[
https://issues.apache.org/jira/browse/KAFKA-14196?page=com.atlassian.jira.plugin.system.issuetabpanels:all-tabpanel
]
Luke Chen resolved KAFKA-14196.
-------------------------------
Resolution: Fixed
> Duplicated consumption during rebalance, causing OffsetValidationTest to act
> flaky
> ----------------------------------------------------------------------------------
>
> Key: KAFKA-14196
> URL: https://issues.apache.org/jira/browse/KAFKA-14196
> Project: Kafka
> Issue Type: Bug
> Components: clients, consumer
> Affects Versions: 3.2.1
> Reporter: Philip Nee
> Assignee: Philip Nee
> Priority: Blocker
> Labels: new-consumer-threading-should-fix
> Fix For: 3.3.0, 3.2.3
>
>
> Several flaky tests under OffsetValidationTest are indicating potential
> consumer duplication issue, when autocommit is enabled. I believe this is
> affecting *3.2* and onward. Below shows the failure message:
>
> {code:java}
> Total consumed records 3366 did not match consumed position 3331 {code}
>
> After investigating the log, I discovered that the data consumed between the
> start of a rebalance event and the async commit was lost for those failing
> tests. In the example below, the rebalance event kicks in at around
> 1662054846995 (first record), and the async commit of the offset 3739 is
> completed at around 1662054847015 (right before partitions_revoked).
>
> {code:java}
> {"timestamp":1662054846995,"name":"records_consumed","count":3,"partitions":[{"topic":"test_topic","partition":0,"count":3,"minOffset":3739,"maxOffset":3741}]}
> {"timestamp":1662054846998,"name":"records_consumed","count":2,"partitions":[{"topic":"test_topic","partition":0,"count":2,"minOffset":3742,"maxOffset":3743}]}
> {"timestamp":1662054847008,"name":"records_consumed","count":2,"partitions":[{"topic":"test_topic","partition":0,"count":2,"minOffset":3744,"maxOffset":3745}]}
> {"timestamp":1662054847016,"name":"partitions_revoked","partitions":[{"topic":"test_topic","partition":0}]}
> {"timestamp":1662054847031,"name":"partitions_assigned","partitions":[{"topic":"test_topic","partition":0}]}
> {"timestamp":1662054847038,"name":"records_consumed","count":23,"partitions":[{"topic":"test_topic","partition":0,"count":23,"minOffset":3739,"maxOffset":3761}]}
> {code}
> A few things to note here:
> # Manually calling commitSync in the onPartitionsRevoke cb seems to
> alleviate the issue
> # Setting includeMetadataInTimeout to false also seems to alleviate the
> issue.
> The above tries seems to suggest that contract between poll() and
> asyncCommit() is broken. AFAIK, we implicitly uses poll() to ack the
> previously fetched data, and the consumer would (try to) commit these offsets
> in the current poll() loop. However, it seems like as the poll continues to
> loop, the "acked" data isn't being committed.
>
> I believe this could be introduced in KAFKA-14024, which originated from
> KAFKA-13310.
> More specifically, (see the comments below), the ConsumerCoordinator will
> alway return before async commit, due to the previous incomplete commit.

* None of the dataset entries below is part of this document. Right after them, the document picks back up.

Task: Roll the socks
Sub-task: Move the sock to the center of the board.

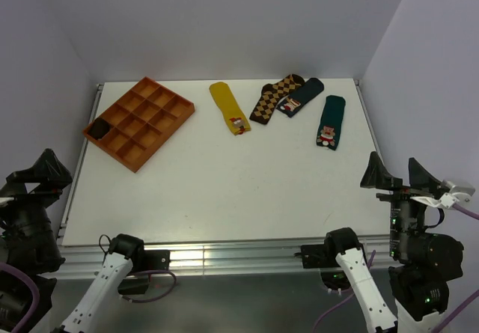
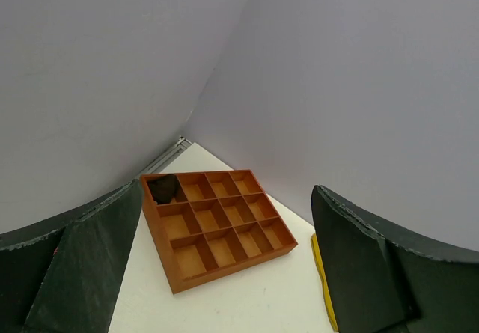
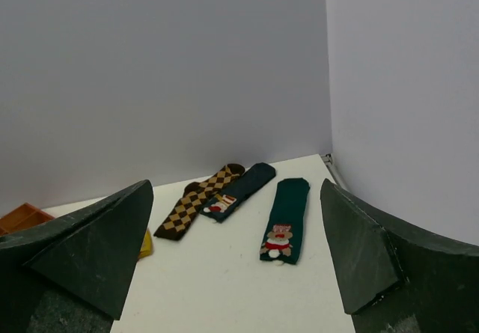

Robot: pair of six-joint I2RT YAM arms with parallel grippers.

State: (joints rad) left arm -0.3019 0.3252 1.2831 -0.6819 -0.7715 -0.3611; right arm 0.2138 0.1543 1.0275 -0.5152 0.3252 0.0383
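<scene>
The mustard-yellow sock (image 1: 228, 107) lies flat at the back middle of the table, its small red-and-white figure at the near end. A thin strip of it shows in the left wrist view (image 2: 323, 282) beside the right finger, and a corner shows in the right wrist view (image 3: 145, 245). My left gripper (image 1: 34, 177) is open and empty, raised off the table's near left corner. My right gripper (image 1: 398, 174) is open and empty, raised off the near right corner. Both are far from the sock.
An orange compartment tray (image 1: 138, 122) sits back left, a dark rolled item (image 1: 98, 128) in its corner cell. A brown-and-tan argyle sock (image 1: 272, 98) and two dark green socks (image 1: 301, 96) (image 1: 330, 121) lie back right. Walls enclose three sides.
</scene>
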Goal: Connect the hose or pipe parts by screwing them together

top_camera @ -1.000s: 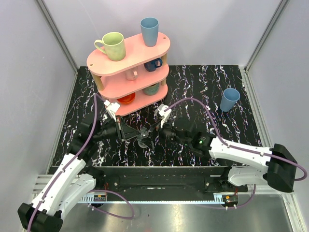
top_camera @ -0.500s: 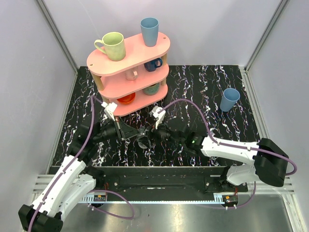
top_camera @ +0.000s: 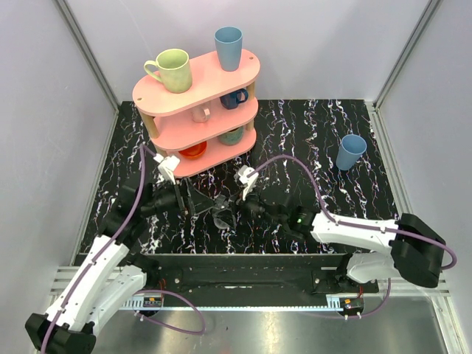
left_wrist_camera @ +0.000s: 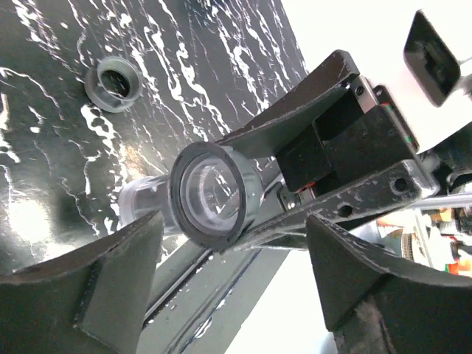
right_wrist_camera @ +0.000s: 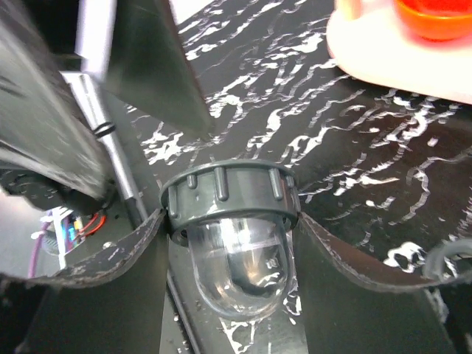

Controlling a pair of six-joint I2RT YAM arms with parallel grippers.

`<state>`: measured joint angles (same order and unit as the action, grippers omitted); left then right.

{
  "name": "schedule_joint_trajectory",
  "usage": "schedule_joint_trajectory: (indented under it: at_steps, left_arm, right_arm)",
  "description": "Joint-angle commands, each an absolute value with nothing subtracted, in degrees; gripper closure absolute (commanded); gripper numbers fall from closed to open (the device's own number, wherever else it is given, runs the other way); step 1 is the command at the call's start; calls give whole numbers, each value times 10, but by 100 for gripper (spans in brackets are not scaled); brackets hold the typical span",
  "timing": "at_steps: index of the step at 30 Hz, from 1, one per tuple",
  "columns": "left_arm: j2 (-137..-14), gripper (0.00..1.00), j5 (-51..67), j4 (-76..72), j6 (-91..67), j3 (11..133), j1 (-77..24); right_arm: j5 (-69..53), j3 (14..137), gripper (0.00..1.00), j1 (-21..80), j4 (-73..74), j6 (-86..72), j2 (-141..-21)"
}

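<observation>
Pipe parts are apart at this moment, so I judge the screwing is not yet done. The clear domed plastic fitting [right_wrist_camera: 236,273], with a grey ribbed rim at its mouth, hangs above the black white-veined table [top_camera: 310,133], a little toward 7 o'clock from the table's middle in the top view. The right gripper [right_wrist_camera: 228,221] presses on that rim from both sides and carries the fitting. The left gripper [left_wrist_camera: 234,240] stands wide, with nothing in it. The small grey round plastic collar [left_wrist_camera: 114,80] lies alone on the table, at 10 o'clock in the left wrist view, well apart from the fitting. Whether the ribbed rim is moulded on the fitting or is a nut already turned onto it, I cannot tell. What is left, as I see it: take the collar, line it with the mouth, turn it on. About writing: no brand, label or letters can be read on the parts, the grippers, or the pink three-tier oval shelf [top_camera: 203,80] at 11 o'clock.
</observation>
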<state>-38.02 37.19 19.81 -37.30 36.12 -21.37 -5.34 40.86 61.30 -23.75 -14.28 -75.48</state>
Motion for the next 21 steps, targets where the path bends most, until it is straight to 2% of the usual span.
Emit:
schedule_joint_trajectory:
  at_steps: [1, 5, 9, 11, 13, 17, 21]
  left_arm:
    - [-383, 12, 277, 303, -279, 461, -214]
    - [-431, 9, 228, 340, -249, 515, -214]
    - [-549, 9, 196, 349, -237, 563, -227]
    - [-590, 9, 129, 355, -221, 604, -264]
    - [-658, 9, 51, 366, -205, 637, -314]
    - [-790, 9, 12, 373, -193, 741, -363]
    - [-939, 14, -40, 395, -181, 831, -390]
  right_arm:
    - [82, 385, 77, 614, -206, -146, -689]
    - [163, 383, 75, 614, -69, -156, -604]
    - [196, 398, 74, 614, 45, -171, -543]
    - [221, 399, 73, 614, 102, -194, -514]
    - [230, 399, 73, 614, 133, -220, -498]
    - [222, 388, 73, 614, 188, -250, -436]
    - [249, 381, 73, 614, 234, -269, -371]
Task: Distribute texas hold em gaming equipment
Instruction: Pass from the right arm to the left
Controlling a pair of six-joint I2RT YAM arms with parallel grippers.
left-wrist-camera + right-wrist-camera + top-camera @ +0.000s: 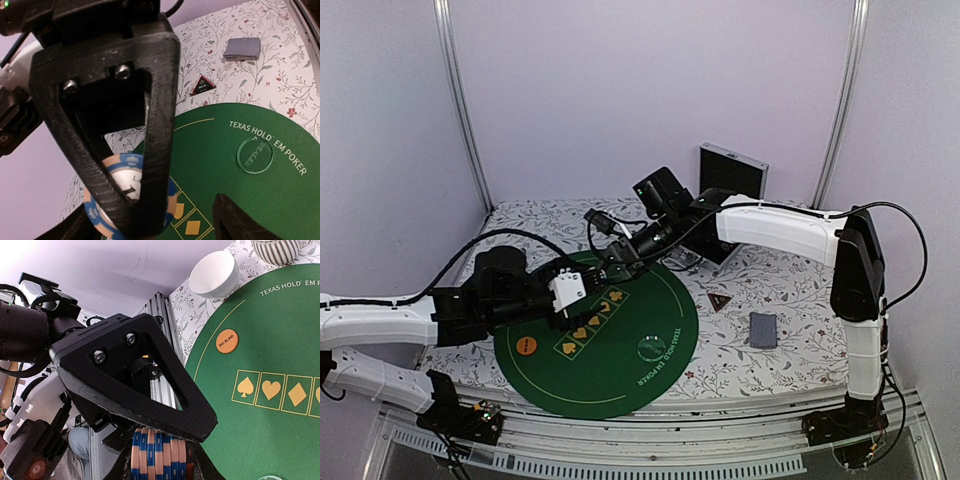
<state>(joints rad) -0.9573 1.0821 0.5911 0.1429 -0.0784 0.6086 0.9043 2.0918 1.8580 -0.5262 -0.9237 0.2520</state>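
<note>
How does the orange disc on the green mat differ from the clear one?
The orange disc is opaque and reads BIG BLIND; the clear disc is see-through and reads DEALER. The orange disc lies near the mat's left edge, the clear disc nearer the middle of its near side, beside the printed lettering. Both are round and lie flat on the green mat.

A blue-and-orange poker chip is largely covered by a jaw of the left gripper and cut off by the lower edge, so any contact with the jaws cannot be told. The stack of poker chips in the right gripper is hidden on top by a jaw and cropped below. The striped cup is cut by the upper edge, and the print on the small triangle cannot be read.
</note>
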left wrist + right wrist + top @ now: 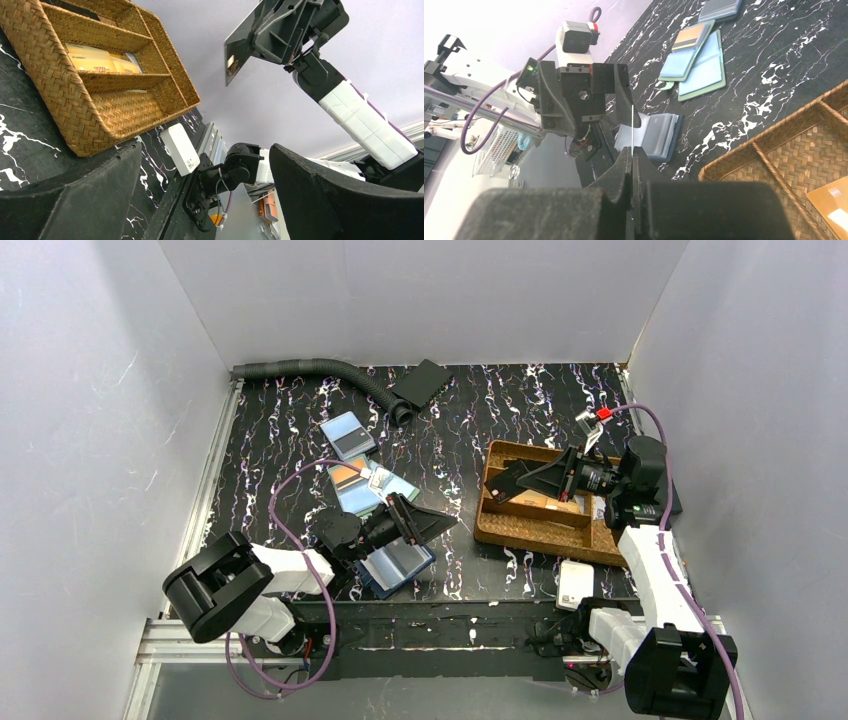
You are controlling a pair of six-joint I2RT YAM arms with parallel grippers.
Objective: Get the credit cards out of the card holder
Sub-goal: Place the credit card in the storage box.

> However, this is a bit contradictory here because:
> # I think we want to commit asynchronously while the poll continues, and if
> we do that, we are back to KAFKA-14024, that the consumer will get rebalance
> timeout and get kicked out of the group.
> # But we also need to commit all the "acked" offsets before revoking the
> partition, and this has to be blocked.
> *Steps to Reproduce the Issue:*
> # Check out AK 3.2
> # Run this several times: (Recommend to only run runs with autocommit
> enabled in consumer_test.py to save time)
> {code:java}
> _DUCKTAPE_OPTIONS="--debug"
> TC_PATHS="tests/kafkatest/tests/client/consumer_test.py::OffsetValidationTest.test_consumer_failure"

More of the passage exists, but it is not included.